« J’étais invité en tant que citoyen et ancien chef d’institution à ces assises nationales qui se sont déroulées au Centre de Conférences internationales à Ivato. Mais j’étais également invité en tant que citoyen et ancien chef d’institution mais non pas en tant que TIM, non pas en tant qu’ambassadeur, lors des assises prévues se dérouler au début du mois de mars par le précédent gouvernement ». Ce sont les déclarations de Rajemison Rakotomaharo ce vendredi 4 mars lors de la clôture des assises nationales. À noter que ces assises qui devaient se tenir sous l’égide de la communauté internationale et le FFKM n’avaient pas eu lieu à cause du refus de la partie Andry Rajoelina.

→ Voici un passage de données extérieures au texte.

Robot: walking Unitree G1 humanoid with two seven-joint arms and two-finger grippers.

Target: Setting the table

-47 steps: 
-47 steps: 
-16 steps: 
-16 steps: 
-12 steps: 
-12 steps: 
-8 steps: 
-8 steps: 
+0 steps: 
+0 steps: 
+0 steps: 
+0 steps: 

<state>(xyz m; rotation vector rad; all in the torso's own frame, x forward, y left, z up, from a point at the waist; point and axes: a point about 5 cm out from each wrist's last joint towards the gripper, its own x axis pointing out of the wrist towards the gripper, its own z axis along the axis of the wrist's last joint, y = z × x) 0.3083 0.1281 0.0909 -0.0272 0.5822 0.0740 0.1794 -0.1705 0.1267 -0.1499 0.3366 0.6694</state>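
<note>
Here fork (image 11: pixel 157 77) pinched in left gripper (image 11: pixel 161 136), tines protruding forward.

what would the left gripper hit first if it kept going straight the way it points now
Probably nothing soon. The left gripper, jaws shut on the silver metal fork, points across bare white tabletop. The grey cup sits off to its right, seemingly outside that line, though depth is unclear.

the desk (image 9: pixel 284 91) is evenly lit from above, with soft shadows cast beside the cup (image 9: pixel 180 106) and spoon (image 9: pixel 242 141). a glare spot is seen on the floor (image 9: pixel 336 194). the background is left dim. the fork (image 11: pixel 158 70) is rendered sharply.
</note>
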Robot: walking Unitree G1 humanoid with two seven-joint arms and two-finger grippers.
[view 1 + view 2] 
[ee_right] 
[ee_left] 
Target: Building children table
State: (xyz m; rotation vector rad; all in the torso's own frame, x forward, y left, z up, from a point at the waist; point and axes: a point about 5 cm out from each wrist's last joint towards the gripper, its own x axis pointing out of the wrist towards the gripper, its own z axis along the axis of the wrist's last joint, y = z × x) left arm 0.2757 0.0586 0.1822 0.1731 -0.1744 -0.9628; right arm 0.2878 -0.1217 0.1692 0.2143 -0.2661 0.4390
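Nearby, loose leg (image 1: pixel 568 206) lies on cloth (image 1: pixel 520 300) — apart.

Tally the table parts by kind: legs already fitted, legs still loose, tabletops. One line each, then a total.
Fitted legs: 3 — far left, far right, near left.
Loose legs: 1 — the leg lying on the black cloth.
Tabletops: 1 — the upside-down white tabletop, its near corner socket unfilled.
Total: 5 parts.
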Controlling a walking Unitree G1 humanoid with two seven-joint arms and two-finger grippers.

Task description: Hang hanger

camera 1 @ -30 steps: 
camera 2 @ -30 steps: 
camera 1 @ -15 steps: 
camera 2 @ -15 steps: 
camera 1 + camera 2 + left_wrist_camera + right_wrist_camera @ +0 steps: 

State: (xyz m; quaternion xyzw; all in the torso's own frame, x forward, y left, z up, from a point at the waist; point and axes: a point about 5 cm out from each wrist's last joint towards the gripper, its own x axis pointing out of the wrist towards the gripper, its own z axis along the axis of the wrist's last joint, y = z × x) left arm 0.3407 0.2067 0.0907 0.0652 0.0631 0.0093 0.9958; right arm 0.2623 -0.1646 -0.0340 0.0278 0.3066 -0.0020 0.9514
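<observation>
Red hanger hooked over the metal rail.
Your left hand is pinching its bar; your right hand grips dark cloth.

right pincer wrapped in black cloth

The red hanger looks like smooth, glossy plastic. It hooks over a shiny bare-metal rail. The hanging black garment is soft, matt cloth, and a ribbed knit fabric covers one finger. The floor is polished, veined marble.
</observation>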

L’ancien président du Sénat a tenu à apporter ces précisions car sa présence à ces assises a été l’objet de diverses commentaires, surtout au moment où le TIM et ses alliés organisent une autre assise au Carlton à Anosy. « Je n’ai pas été invité à ces assises du TIM et de plus je ne suis arrivé au pays que dans la matinée du jeudi 3 mars », a-t-il encore réitéré.
Rajemison Rakotomaharo avoue que les assises auxquelles il vient de participer ont plutôt été des préliminaires sur les thèmes proposés. Il s’agissait de faire la collecte des propositions et des critiques. Ce seront les conférences régionales et nationales qui décideront de l’avenir.